Annual events include Illinois Craft Beer Week, the Festival of Barrel-Aged Beers (known as FOBAB), the Chicago Beer Festival, and the Chicago Beer Classic.

In the mid- to late-20th century, the most popular beer in Chicago was Old Style, a mass-produced lager that at the time was brewed by G. Heileman in La Crosse, Wisconsin. The Old Style brand is now owned by the Pabst Brewing Company which supervises its production under contract by MillerCoors.

===Distilled spirits===
Jeppson's Malört is a brand of bäsk, a Swedish-style liqueur flavored with wormwood. Known for its bitter taste, it can be found in some Chicago-area taverns and liquor stores, but is seldom seen elsewhere in the country. The Carl Jeppson Company was founded in Chicago in the 1930s. Malört was made in Chicago until the mid-'70s, when the Mar-Salle distillery that produced it for the Carl Jeppson Company closed. It was made in Kentucky briefly, after which it was produced in Florida for many years. In 2018, Jeppson's Malört was acquired by Chicago-based CH Distillery, and in 2019 production was moved back to Chicago.

Koval, Chicago's first distillery to operate within city limits since Prohibition, began operation in 2008. Located in the Andersonville neighborhood on the city's North Side, Koval offers a wide range of spirits and was featured on the Chicago ("World's Greenest Beer") episode during the second season of the Esquire Network show Brew Dogs in 2014.

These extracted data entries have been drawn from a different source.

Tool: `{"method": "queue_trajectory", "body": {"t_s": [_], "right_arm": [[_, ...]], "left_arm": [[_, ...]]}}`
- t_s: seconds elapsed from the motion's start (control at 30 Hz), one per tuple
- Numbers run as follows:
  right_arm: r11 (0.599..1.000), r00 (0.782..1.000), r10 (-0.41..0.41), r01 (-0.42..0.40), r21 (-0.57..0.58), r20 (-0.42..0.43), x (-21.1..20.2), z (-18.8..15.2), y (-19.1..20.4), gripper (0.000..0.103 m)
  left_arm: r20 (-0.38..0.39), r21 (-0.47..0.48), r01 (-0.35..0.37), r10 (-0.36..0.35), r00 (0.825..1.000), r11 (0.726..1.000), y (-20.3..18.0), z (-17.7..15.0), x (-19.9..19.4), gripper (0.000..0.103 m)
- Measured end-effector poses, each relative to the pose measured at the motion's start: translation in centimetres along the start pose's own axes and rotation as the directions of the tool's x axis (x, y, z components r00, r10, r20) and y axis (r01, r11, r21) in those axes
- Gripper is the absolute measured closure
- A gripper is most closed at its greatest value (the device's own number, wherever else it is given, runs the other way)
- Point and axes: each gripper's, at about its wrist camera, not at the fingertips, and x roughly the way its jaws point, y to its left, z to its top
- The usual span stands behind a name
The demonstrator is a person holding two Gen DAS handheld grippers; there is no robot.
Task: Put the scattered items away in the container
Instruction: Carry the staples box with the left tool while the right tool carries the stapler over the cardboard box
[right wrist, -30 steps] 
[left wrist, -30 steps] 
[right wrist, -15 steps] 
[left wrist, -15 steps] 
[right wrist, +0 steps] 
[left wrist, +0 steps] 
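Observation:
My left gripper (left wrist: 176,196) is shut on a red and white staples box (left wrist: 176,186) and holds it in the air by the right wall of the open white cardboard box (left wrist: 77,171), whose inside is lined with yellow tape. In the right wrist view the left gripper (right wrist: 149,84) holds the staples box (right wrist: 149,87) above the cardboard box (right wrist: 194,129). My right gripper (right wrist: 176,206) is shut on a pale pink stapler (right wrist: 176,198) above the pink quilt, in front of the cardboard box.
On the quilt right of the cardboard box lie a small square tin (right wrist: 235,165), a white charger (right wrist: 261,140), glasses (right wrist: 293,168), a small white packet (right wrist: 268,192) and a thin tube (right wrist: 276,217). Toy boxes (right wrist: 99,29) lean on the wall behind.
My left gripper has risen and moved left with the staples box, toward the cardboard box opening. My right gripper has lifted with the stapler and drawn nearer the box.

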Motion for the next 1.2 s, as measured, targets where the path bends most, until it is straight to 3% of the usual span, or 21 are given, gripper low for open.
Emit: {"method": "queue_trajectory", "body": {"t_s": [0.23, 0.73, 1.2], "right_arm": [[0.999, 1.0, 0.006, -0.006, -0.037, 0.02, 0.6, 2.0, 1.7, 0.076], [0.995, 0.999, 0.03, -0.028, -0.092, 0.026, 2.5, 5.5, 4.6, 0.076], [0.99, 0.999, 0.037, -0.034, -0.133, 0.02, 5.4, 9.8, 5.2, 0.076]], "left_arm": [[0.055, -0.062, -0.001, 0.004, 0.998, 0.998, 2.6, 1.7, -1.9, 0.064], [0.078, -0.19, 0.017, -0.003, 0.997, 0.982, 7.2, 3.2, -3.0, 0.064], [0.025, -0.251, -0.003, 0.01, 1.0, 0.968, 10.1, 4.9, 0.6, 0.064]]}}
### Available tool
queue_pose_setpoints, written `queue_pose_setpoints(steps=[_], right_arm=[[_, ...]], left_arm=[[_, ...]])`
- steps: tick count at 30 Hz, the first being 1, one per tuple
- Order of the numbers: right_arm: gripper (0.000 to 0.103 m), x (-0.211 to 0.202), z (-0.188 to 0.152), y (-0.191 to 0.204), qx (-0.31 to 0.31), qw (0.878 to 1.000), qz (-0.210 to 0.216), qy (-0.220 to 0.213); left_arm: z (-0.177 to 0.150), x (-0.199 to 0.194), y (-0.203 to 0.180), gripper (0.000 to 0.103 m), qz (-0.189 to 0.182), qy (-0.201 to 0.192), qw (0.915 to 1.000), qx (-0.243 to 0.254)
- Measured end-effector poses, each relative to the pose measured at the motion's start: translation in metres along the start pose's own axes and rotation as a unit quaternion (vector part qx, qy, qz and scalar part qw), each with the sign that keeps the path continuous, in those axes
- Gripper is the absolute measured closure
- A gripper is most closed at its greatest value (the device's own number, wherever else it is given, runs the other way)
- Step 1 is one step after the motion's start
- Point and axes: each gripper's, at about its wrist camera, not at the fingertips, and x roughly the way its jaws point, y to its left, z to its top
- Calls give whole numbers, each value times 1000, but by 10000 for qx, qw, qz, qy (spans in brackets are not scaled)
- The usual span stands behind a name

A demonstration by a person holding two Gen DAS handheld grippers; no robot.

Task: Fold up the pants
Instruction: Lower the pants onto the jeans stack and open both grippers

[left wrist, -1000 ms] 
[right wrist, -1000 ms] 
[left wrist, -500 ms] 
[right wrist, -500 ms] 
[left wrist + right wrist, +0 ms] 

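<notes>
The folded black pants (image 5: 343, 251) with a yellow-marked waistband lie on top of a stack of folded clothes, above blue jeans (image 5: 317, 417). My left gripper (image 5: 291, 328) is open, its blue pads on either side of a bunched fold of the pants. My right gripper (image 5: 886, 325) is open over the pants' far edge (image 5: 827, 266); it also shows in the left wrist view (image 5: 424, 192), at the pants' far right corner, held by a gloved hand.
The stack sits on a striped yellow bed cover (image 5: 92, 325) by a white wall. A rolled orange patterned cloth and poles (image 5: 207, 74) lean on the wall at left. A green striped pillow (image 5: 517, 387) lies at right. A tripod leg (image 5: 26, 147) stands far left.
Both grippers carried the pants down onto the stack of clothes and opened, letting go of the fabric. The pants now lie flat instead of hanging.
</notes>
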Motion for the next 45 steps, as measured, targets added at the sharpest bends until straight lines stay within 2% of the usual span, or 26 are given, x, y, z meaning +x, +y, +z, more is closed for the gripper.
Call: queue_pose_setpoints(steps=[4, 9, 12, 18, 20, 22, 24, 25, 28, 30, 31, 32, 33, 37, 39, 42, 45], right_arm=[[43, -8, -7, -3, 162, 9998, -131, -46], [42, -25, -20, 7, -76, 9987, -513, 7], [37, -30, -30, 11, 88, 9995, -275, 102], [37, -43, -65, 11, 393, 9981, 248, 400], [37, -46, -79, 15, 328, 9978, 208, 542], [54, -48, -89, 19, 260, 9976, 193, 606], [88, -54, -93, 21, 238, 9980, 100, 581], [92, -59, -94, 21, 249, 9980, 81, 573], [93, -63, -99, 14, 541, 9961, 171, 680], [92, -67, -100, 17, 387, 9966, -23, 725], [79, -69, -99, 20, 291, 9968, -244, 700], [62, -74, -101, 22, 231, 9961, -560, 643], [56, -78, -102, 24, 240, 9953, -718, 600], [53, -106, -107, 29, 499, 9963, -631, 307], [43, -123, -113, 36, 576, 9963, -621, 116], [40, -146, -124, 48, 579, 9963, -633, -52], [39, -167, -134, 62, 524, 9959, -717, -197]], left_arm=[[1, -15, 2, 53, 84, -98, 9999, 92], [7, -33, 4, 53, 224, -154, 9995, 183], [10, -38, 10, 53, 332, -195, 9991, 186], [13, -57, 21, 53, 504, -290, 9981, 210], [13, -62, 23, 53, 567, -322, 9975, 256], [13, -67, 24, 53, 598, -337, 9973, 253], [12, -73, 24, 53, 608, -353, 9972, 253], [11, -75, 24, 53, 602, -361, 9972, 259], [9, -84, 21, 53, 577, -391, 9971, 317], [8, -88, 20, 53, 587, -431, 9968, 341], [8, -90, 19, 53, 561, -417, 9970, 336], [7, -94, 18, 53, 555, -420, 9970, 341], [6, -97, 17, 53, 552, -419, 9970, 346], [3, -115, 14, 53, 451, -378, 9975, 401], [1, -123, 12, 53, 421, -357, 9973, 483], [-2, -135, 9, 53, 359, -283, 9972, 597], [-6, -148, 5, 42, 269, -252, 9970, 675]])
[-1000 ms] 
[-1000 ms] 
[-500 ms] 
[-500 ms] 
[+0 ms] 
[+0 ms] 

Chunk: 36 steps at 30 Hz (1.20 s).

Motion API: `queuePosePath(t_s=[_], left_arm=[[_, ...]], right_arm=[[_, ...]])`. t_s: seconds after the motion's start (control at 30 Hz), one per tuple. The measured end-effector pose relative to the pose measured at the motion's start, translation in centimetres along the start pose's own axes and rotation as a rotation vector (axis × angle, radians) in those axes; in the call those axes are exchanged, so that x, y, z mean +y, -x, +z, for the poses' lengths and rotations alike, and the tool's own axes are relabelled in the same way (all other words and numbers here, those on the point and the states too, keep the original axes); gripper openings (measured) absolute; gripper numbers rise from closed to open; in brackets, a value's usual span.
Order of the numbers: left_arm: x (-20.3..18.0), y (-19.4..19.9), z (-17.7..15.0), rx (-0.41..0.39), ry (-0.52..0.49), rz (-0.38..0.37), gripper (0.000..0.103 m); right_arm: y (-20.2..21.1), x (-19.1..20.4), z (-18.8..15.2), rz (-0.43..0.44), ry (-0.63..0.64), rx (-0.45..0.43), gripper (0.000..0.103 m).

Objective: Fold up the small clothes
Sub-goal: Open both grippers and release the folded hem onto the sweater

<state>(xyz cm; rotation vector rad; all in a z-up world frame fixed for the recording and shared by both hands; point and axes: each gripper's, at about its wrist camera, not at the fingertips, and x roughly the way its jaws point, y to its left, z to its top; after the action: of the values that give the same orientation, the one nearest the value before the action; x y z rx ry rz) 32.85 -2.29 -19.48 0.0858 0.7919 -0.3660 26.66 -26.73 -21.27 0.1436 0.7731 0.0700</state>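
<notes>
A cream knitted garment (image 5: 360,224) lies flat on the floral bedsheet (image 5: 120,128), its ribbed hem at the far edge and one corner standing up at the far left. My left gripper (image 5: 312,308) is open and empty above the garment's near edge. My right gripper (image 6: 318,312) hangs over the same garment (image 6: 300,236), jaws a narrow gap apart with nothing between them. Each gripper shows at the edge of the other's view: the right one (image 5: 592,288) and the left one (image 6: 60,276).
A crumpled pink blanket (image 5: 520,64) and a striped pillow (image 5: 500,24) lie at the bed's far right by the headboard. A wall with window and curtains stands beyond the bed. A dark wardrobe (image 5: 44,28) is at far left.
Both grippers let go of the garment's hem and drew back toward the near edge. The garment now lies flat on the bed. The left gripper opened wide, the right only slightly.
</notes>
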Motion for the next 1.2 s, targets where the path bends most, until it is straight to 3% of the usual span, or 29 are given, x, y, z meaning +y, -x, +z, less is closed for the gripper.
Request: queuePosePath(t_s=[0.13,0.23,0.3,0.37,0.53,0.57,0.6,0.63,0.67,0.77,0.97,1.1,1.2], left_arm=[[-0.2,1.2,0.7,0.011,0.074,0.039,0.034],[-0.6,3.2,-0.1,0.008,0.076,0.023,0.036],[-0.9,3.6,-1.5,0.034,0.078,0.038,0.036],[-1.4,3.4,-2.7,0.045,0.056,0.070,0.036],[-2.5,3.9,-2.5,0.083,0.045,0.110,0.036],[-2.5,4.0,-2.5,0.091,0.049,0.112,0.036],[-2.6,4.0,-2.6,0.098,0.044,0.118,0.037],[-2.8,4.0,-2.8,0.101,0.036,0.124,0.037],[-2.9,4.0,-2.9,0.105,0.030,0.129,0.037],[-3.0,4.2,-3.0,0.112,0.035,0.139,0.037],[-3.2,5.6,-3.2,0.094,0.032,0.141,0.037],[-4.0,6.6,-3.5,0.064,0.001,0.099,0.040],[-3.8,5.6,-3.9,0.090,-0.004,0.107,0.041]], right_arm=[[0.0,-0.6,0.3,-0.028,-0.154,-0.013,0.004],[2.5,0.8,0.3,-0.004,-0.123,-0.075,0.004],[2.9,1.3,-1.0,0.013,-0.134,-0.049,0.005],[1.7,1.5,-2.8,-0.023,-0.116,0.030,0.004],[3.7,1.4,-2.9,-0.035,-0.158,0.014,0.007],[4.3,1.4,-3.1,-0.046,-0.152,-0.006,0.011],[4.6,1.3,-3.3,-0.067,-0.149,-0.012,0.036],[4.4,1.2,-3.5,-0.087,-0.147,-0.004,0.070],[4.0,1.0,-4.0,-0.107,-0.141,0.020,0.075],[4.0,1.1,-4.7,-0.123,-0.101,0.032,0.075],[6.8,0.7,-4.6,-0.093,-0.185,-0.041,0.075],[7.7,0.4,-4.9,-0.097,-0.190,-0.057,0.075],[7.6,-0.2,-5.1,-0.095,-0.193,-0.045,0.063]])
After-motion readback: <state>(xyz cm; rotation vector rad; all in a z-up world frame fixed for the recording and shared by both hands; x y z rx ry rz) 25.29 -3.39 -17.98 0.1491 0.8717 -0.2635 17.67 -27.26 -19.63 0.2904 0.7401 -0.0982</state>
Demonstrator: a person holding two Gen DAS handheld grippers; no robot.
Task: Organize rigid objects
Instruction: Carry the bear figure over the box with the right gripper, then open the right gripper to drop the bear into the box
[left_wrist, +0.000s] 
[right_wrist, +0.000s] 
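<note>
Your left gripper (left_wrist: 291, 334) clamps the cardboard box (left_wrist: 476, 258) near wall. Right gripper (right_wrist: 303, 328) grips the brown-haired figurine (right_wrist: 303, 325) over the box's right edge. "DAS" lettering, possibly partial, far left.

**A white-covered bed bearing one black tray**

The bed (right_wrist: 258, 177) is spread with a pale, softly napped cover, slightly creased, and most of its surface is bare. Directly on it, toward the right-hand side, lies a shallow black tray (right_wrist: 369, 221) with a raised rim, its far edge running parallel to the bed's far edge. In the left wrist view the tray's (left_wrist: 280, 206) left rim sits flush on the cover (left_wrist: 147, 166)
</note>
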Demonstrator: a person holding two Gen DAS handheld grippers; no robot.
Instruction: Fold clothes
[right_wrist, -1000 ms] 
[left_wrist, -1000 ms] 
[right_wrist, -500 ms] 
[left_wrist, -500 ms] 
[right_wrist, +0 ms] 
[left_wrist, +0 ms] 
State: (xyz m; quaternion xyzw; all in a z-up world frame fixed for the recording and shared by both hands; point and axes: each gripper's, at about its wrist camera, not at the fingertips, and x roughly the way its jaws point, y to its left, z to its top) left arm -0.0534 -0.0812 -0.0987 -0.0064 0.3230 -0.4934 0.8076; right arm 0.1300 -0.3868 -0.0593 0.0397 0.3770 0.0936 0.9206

Cohasset Punch is a brand of rum-based drink first created by Chicago bartenders Lewis Williams and Tom Newman in the 1890s. Officially classified as a liqueur, Cohasset Punch can also be considered a bottled cocktail or punch. It has been referred to as "the definitive Chicago cocktail", and a 1902 trade journal remarked that "what the mint julep is to the South, Cohasset Punch is to Chicago." Cohasset Punch was produced until the late-1980s, and was relaunched under new ownership in 2024.

==Music==

Chicago has made many significant pop-cultural contributions in the field of music: Chicago blues, Chicago soul, jazz, gospel, indie rock, hip hop, industrial music, punk rock, and acid house. With the advent of the Chicago house in the 1980s, the city is also the birthplace of the house style of music, which helped lead to the development of techno music in Detroit, Michigan.

Chicago artists have played an influential role in the R&B–soul genre. Popular R&B or soul artists to hail from Chicago include Sam Cooke, R. Kelly, Curtis Mayfield, The Impressions, Jerry Butler, The Chi-Lites, Ahmad Jamal, Dave Hollister, Jennifer Hudson, Baby Huey, and Carl Thomas.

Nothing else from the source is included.